The correct rule is laid down in Boyle v. State, 105 Ind. 469 (5 N. E. Rep. 203), where it is said:
“The cross examination of a witness must be confined to the subject opened by direct examination. This settled rule does not, however, restrict the cross examination to *346the specific facts developed by the direct examination, but does confine it to the subject of that examination.
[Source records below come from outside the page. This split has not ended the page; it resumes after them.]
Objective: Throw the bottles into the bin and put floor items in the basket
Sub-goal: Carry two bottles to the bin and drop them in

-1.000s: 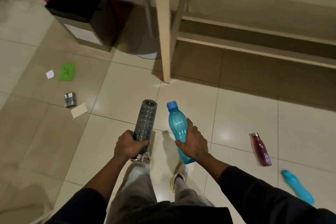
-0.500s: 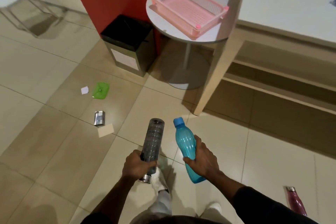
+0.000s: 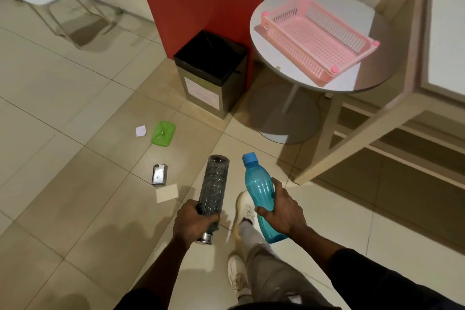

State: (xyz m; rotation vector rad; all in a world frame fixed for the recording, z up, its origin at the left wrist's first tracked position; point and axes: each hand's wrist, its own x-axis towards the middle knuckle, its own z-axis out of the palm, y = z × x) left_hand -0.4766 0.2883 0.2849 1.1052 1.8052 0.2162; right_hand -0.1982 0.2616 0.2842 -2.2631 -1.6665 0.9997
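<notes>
A: Grip status? Landmark is the bin (image 3: 211,70).

B: Left hand (image 3: 192,221) is wrapped closed around the lower end of the smoky grey bottle (image 3: 214,189). Right hand (image 3: 279,209) is clamped on the body of the turquoise bottle (image 3: 259,189), blue cap pointing toward the bin. Both bottles are carried well short of the bin, on its near side, probably one per hand so both go in on a single trip.

A: Appearance?

B: The grey one is ribbed and translucent with a metal base; the turquoise one is fluted and looks empty.

A: Floor items?

B: Green lid (image 3: 163,133), paper scrap (image 3: 141,130), metal box (image 3: 158,174) and card (image 3: 167,193) lie near-left of the bin. Pink basket (image 3: 317,38) sits on the round table (image 3: 357,83) just right of it.
</notes>
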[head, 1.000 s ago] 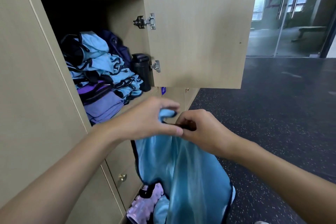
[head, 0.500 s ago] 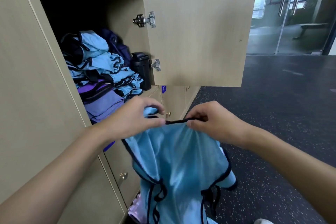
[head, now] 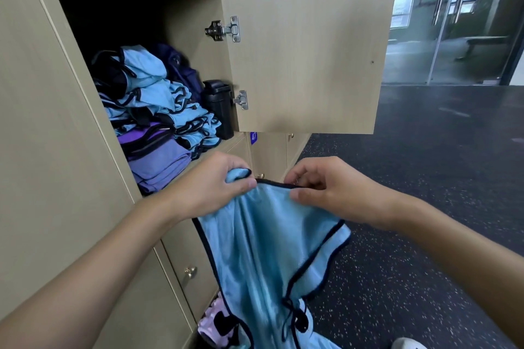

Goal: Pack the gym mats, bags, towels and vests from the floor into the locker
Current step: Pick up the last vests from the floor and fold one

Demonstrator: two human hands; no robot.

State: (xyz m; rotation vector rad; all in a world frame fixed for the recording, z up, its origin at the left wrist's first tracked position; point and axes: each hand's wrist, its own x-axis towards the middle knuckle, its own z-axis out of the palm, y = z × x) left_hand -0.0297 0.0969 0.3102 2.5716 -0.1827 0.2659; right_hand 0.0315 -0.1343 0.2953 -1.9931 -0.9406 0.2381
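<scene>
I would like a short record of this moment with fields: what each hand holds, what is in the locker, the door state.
left hand: grips top edge of the light blue vest
right hand: pinches the same edge
vest: hangs below both hands
locker: blue vests piled on purple items, black container beside
locker door: open

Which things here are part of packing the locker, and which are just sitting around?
Part of the job:
- blue vest, gripped by left hand and right hand
- open locker
- stacked vests inside
- purple folded items inside
- pink item on the floor

Just lying about:
- black bottle
- glass doors
- bench
</scene>
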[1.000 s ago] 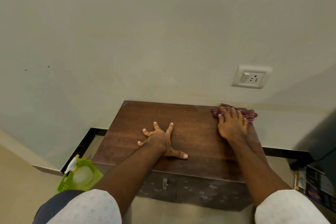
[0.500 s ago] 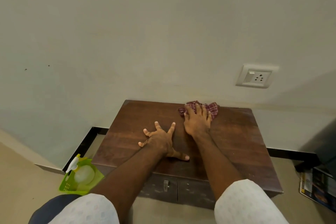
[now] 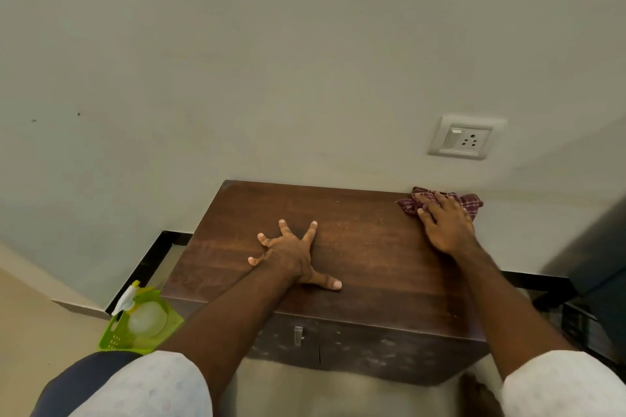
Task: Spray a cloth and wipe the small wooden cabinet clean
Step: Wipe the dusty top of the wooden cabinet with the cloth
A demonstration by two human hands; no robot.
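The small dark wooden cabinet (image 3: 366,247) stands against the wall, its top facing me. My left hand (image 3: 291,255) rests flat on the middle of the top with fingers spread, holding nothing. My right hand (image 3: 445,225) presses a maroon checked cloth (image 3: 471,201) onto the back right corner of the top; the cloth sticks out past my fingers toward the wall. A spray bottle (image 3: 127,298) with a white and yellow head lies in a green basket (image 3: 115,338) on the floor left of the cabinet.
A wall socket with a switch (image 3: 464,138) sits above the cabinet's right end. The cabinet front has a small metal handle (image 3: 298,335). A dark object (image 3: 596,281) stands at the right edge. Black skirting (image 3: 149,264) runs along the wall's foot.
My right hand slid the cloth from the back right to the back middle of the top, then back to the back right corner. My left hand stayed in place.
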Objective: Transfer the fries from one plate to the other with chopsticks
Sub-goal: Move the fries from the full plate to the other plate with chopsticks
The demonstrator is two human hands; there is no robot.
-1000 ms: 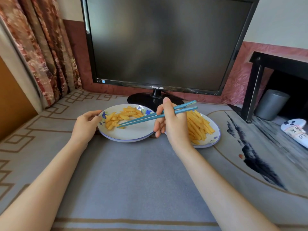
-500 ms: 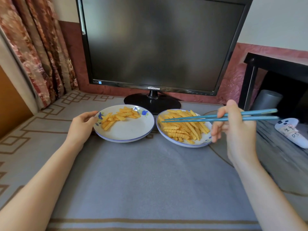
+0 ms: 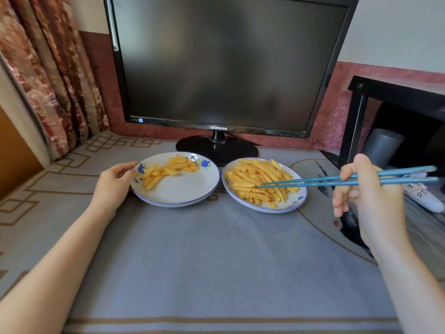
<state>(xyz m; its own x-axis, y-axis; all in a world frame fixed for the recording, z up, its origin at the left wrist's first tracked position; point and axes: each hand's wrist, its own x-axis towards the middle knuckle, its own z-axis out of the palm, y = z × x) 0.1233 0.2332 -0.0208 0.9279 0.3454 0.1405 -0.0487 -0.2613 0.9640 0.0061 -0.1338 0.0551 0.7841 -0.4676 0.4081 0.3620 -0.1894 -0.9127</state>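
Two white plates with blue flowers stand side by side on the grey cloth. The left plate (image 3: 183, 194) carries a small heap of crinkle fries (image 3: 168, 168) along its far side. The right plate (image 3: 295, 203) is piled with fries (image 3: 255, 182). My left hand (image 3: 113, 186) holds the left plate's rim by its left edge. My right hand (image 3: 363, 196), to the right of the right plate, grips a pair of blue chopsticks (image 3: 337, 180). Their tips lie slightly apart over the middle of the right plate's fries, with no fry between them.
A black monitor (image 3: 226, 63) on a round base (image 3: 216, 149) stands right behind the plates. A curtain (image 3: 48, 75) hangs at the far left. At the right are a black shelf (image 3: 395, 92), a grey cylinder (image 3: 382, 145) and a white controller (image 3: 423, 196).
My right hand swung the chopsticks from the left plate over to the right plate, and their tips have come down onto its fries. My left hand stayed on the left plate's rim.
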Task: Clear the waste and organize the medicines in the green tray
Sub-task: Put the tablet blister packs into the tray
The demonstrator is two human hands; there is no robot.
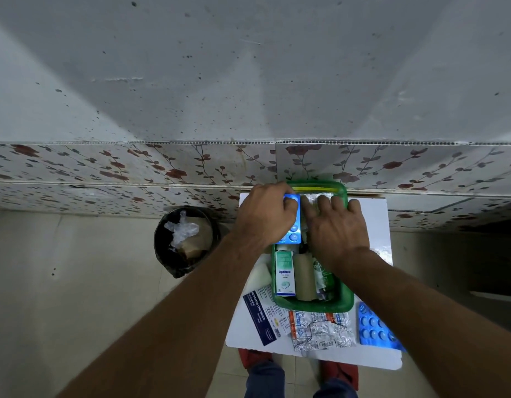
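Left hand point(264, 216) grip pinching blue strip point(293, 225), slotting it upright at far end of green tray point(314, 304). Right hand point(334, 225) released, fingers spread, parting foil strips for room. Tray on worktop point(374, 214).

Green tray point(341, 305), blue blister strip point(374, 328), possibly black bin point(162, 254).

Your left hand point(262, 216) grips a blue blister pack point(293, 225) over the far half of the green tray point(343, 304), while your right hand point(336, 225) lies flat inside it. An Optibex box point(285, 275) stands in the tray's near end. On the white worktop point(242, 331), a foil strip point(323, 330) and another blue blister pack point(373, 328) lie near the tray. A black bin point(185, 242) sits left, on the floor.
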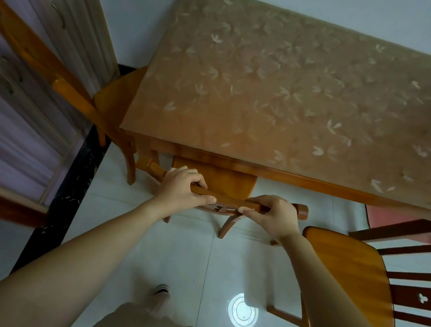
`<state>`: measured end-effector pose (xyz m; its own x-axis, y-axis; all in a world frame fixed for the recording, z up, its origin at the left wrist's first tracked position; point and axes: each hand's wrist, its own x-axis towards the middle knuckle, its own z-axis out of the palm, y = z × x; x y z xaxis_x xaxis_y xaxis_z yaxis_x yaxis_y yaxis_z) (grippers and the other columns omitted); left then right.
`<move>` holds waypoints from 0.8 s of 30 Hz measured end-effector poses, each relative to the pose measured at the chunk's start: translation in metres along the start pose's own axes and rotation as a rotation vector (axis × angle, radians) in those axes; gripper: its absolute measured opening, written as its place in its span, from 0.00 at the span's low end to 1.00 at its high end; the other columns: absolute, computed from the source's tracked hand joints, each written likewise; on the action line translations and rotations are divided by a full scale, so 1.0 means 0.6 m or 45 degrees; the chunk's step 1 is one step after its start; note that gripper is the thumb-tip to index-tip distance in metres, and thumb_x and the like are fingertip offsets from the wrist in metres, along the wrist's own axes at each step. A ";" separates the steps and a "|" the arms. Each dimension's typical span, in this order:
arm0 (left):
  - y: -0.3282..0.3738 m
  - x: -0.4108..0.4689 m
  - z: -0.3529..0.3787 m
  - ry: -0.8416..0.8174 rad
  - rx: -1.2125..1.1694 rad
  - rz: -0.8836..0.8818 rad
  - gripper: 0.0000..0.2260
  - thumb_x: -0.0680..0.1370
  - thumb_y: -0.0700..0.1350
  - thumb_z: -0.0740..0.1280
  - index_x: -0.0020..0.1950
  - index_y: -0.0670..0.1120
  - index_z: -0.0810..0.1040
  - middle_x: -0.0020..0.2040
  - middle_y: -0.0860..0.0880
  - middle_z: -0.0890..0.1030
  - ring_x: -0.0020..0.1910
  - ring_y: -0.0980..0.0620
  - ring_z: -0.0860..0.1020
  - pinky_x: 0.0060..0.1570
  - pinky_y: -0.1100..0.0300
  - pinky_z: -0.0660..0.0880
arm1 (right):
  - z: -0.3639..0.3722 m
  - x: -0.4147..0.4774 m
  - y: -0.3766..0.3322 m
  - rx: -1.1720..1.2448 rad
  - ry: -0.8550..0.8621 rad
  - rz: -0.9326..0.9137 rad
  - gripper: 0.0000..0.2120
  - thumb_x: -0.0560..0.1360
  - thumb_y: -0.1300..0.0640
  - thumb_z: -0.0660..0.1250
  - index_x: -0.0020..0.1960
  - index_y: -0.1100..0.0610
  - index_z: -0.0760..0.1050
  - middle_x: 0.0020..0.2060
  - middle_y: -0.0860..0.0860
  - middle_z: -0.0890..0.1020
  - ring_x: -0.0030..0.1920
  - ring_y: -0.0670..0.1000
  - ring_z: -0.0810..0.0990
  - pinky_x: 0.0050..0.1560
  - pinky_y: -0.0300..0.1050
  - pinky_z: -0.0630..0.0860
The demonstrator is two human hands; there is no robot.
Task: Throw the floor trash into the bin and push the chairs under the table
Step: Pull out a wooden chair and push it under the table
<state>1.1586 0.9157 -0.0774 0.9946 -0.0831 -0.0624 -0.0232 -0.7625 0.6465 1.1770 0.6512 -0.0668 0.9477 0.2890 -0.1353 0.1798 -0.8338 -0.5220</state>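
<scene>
Wooden chair back [228, 198] is held tight by left grip [184, 189] and right grip [271, 215]; the tabletop [278, 88] is seen straight ahead

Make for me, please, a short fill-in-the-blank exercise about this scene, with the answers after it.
1. The left hand and the right hand hold the top rail of a wooden ____.
2. The seat of this chair lies partly under the ____.
3. A second chair near the drawers stands on the person's ____ side.
Missing words: chair, table, left.
</scene>
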 end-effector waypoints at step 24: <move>0.027 0.038 0.037 0.017 0.032 -0.015 0.17 0.68 0.69 0.67 0.42 0.57 0.76 0.44 0.61 0.76 0.48 0.56 0.71 0.50 0.58 0.61 | -0.032 0.039 0.053 -0.012 -0.021 -0.044 0.30 0.64 0.24 0.60 0.48 0.45 0.84 0.33 0.37 0.77 0.34 0.40 0.75 0.32 0.33 0.64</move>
<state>1.1784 0.8872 -0.0853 0.9960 -0.0655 -0.0601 -0.0135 -0.7794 0.6264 1.2099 0.6224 -0.0704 0.9364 0.3253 -0.1316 0.2147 -0.8277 -0.5184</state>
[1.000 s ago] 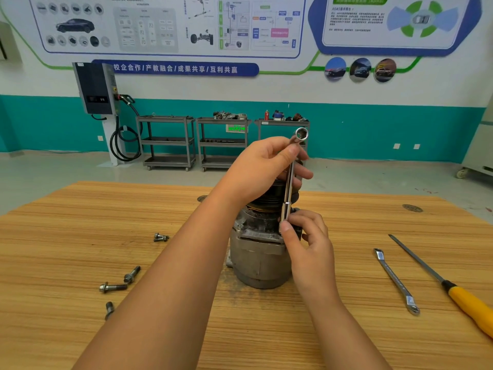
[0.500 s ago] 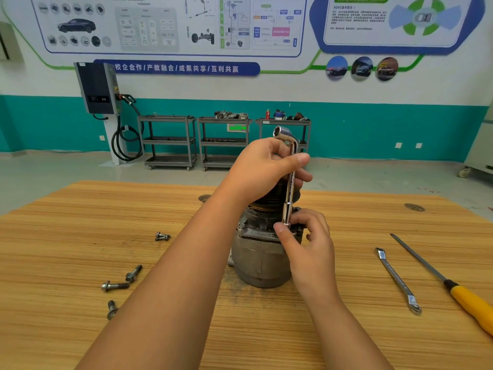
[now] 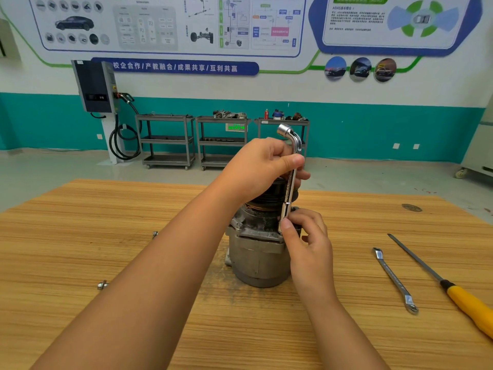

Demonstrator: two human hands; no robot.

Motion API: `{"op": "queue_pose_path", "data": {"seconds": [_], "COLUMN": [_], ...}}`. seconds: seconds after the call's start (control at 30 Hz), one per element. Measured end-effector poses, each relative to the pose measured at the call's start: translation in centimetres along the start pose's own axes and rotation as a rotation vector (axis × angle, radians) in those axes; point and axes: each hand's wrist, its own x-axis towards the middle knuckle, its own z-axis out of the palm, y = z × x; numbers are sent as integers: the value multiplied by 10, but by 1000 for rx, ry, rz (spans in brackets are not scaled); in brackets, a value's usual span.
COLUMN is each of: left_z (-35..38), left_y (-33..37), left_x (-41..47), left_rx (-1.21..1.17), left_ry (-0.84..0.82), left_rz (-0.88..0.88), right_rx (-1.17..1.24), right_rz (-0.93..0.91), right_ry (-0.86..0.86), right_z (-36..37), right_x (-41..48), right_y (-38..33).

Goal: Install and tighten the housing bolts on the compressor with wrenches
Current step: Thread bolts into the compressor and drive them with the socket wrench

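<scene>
The compressor (image 3: 257,252) stands upright in the middle of the wooden surface (image 3: 80,222). An L-shaped socket wrench (image 3: 289,180) stands vertical on its top flange, bent end up. The left hand (image 3: 262,169) is closed around the upper shaft; the right hand (image 3: 306,236) pinches the lower end against the housing. A flat wrench (image 3: 394,280) and a yellow-handled screwdriver (image 3: 448,285) lie to the right, apart from each other. Two loose bolts (image 3: 102,285) show left of the forearm.
</scene>
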Motion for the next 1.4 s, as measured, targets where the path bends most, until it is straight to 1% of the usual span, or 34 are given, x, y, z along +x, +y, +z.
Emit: {"op": "queue_pose_path", "data": {"seconds": [0.13,0.23,0.4,0.53,0.7,0.83,0.9,0.97,1.07,1.2,1.3,1.4], "left_z": [0,-2,0,4,11,18,21,21,18,15,13,11], "left_y": [-1,-6,-8,-11,-19,-24,-25,-25,-25,-22,-21,-21], "left_x": [-4,-5,-7,-7,-10,-14,-14,-14,-14,-15,-18,-18], "left_rx": [150,244,158,117,189,399,445,417,307,260,182,195], "left_ry": [40,83,88,140,227,272,300,308,297,272,253,243], "left_rz": [59,59,2,26,113,201,214,208,171,167,161,151], "right_rx": [-57,-76,-106,-138,-160,-155,-157,-161,-163,-177,-199,-219], "right_rz": [-17,-9,-8,-41,-59,-58,-59,-59,-60,-63,-69,-68], "right_ry": [1,-2,11,25,34,36,34,29,38,44,34,27], "right_z": [0,0,1,2,2,3,2,2,2,2,2,1], "right_x": [0,1,2,1,1,1,1,0,0,0,-1,0], "right_y": [-1,0,1,2,3,3,2,2,1,0,0,1]}}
Where a subject is opened by the direct examination, the cross examining counsel may go fully into the details of the subject, and is not confined to the particular part of it embraced within the questions asked upon the direct examination. ... In this instance the accused, when on the witness stand, had given account of his movements upon a day named, and it was proper to go fully into the subject upon cross examination, and the state was not confined to the particular period of time designated in the questions asked on direct examination. ’ ’
Deeming this a very important matter in the administration of criminal law, and that the decision is contrary to all authority, I have thought it best to record my dissent at length.